The study site was a homogeneous area (50 m × 50 m) representative of the surrounding vegetation, soil composition, slope, etc. The area was divided into 575 cells of 4 m2 each. The dominant plant species in each cell was identified and three plant species belonging to the two plant functional groups were selected so that they were abundant and representative of the plant community. The evergreen sclerophylls included Olea europaea, Arbutus unedo and Quercus coccifera; while the chosen summer semi-deciduous species included Cistus albidus, Cistus salvifolius and Rosmarinus officinalis. Five cells per plant species were identified and further studied. Soil and green leaves were sampled monthly from September 2007 to June (for some parameters until August) 2008. Under the canopy (facing south) of each of the studied plant species, soil water content was measured between 10:00 and 12:00 by time domain reflectrometry (TDR) and soil samples (2 cm diameter and 15 cm depth) were removed, sieved (2 mm) and stored at 4°C until analysis. Soil samples were analysed for inorganic N forms and concentrations. Nitrate and ammonium were extracted from the soil using 2 M KCl (1 g soil dry weight to 10 ml of KCl). The concentration of nitrate (in the soil and leaf) was determined by electrophilic substitution of salycilate acid (Matsumura and Witjaksono 1999) while that of ammonium was determined using a modified Berthelot reaction (Cruz and Martins-Loução 2000).

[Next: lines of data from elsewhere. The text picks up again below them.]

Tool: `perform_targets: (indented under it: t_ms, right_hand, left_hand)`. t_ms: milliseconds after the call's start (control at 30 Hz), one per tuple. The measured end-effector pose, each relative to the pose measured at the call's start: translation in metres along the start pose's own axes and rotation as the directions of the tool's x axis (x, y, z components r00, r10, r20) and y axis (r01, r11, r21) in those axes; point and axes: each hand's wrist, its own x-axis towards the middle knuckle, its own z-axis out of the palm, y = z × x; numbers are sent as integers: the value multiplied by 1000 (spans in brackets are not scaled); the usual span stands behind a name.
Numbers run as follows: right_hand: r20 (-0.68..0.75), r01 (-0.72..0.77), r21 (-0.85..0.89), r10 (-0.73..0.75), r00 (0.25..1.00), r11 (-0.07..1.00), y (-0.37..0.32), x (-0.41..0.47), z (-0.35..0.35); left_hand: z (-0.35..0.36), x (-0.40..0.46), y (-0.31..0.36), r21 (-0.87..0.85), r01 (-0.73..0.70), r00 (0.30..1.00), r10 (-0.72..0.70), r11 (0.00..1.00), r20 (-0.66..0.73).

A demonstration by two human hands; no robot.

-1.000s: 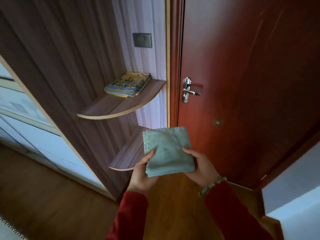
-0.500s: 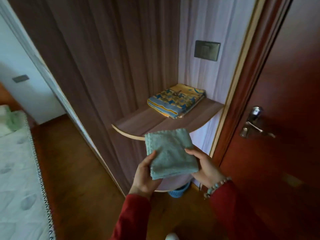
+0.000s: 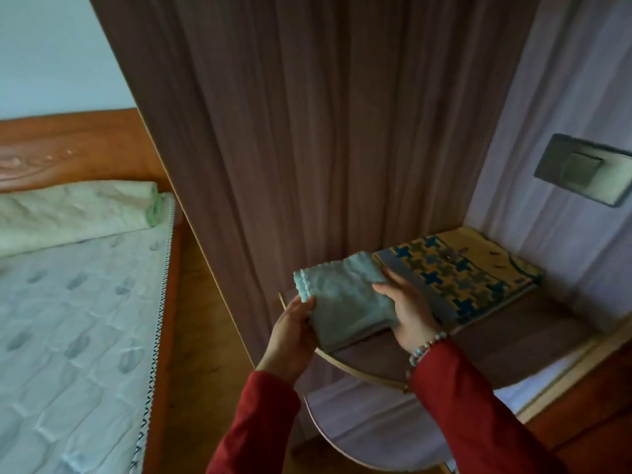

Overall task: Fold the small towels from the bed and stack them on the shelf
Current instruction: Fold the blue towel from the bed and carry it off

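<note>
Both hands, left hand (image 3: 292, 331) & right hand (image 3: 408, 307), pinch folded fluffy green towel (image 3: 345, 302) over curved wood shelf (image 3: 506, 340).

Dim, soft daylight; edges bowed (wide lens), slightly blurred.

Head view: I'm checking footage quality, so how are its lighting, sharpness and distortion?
Head view: dim and soft throughout, no glare; the folded pale green towel, held by left hand and right hand, is mildly blurred; the wide lens bows the brown wooden panel and the curved wooden shelf; the patterned blue-and-yellow towel stays readable.
</note>
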Motion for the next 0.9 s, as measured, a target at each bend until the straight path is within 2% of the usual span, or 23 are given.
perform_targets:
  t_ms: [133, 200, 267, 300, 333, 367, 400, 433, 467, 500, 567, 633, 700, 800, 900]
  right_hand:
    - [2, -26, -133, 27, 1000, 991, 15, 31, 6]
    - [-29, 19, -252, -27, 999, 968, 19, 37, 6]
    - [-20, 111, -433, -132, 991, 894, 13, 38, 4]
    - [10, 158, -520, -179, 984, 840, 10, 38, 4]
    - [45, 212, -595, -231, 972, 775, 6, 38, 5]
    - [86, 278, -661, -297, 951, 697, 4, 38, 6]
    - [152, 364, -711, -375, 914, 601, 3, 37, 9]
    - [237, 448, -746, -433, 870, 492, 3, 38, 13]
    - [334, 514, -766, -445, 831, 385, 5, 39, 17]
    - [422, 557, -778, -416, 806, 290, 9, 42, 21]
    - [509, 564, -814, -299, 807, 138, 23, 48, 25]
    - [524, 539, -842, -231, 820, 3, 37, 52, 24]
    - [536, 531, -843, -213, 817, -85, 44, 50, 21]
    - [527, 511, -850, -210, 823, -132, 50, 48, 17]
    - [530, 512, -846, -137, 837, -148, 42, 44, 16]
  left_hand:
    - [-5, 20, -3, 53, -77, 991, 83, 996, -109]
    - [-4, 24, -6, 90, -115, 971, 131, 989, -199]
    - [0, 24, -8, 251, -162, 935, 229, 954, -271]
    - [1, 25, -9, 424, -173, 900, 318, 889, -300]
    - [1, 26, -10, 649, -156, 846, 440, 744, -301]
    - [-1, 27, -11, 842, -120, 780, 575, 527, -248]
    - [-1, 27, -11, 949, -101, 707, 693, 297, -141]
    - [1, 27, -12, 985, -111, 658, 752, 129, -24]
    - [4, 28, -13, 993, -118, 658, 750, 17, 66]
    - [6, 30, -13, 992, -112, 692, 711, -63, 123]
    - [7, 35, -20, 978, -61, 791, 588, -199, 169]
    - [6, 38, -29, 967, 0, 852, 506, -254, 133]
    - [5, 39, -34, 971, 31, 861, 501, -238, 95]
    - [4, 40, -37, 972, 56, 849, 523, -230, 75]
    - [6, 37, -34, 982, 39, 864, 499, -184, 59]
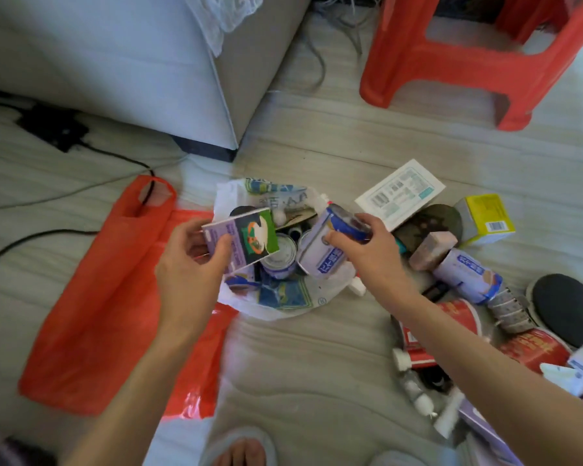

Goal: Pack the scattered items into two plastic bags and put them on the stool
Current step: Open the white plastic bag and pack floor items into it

Leaf sampling occurred between 10:00 and 14:00. All the leaves collected were fully-expanded, belonging to the third or fourth pair of leaves (the youngest fully-expanded leaf pair was considered the first), or otherwise indicated, and facing south. Samples were immediately wrapped in aluminium foil and kept in liquid nitrogen until analysis. In the case of NRA determined along the shoot, leaves were collected from the first (youngest) to the seventh (oldest) pair. At the same time, the third and fourth pair of leaves of Olea europaea and Cistus albidus were collected through the day, every 2 h (sunrise was at 6:58 and sunset at 7:32). Sampling along the shoot and along the day only took place at the end of April, when the leaves of all species are active.

Determination of NRA

NRA was determined in vivo according to Hageman and Hucklesby (1971), with the modification given by Gebauer et al. (1984) and in vitro according to Kaiser et al. (2000). The in vivo NRA determination was carried out in two steps. In the first step, whole leaves were cleaned with distilled water and then 100 mg of fresh material was cut into small pieces (~ 0.5 cm). The pieces of leaves were incubated for 90 min at 35°C in the dark with 5 ml of incubation buffer after vacuum infiltration (5 min) and nitrogen bubbling (10–15 min). The incubation buffer consisted of 100 mM sodium phosphate buffer pH 7.5, 1% iso-propanol and 200 mM KNO3. The second step consisted of quantifying the nitrite produced, colorimetrically (spectrophotometer Tecan Spectra Rainbow A-5082) at 540 nm by addition to 50 μl of the reaction medium, 125 μl of 5% sulphanilamide in 3 N HCl and 125 μl of 0.1% N-naphtyethylendiamine HCl solution. The in vivo NRA was expressed as nmol g−1 FW h−1.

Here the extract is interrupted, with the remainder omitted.